VII. Realizing the Promise of Real World Data
The promise of real world data is profound. It could enable more inclusive clinical research, faster evidence generation, better regulatory submissions, and more personalized medicine. But that promise will only be fulfilled if the platforms building this ecosystem can execute on several fronts simultaneously:
- They must build and maintain trust across a fragmented landscape of data providers and users.
- They must develop sustainable business models that attract long-term capital and deliver real value to stakeholders.
- They must navigate a shifting regulatory and ethical landscape with transparency and integrity.

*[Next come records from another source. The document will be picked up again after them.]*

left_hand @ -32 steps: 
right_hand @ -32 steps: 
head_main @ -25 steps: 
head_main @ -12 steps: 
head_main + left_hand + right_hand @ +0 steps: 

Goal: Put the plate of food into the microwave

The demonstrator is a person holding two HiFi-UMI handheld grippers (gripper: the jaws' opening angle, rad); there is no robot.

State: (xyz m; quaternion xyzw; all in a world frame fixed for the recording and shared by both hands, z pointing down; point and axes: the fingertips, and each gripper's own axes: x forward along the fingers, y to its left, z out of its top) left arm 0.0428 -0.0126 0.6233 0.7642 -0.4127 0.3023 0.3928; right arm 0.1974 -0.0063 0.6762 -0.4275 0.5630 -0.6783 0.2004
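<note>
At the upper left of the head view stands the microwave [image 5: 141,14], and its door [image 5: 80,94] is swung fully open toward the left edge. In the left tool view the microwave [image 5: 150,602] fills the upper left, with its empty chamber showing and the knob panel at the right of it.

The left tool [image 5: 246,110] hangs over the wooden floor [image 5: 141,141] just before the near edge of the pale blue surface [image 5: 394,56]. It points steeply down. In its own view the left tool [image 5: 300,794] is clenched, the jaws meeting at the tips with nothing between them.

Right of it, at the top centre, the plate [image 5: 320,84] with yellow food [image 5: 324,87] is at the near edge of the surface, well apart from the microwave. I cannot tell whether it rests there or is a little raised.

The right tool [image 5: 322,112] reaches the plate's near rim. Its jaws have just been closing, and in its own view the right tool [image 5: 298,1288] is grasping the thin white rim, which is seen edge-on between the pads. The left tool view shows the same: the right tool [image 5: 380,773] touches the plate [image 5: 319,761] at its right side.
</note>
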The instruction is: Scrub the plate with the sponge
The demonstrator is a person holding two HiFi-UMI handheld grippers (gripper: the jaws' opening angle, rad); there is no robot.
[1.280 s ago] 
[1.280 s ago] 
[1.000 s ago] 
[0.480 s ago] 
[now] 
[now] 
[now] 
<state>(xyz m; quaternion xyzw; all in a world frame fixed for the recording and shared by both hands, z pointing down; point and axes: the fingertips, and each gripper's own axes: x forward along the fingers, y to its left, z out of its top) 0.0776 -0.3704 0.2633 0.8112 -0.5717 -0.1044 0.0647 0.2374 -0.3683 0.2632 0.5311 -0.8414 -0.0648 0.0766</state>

- And they must do all this while aligning their offerings with the evolving expectations of regulators like the FDA, which is gradually but meaningfully embracing RWD as a complement to traditional evidence generation.
The stakes are high. But so is the potential. Much like the railroads of the 19th century, today’s health data platforms are laying the tracks for a new kind of economy – one where insight, evidence, and innovation move faster and more freely than ever before.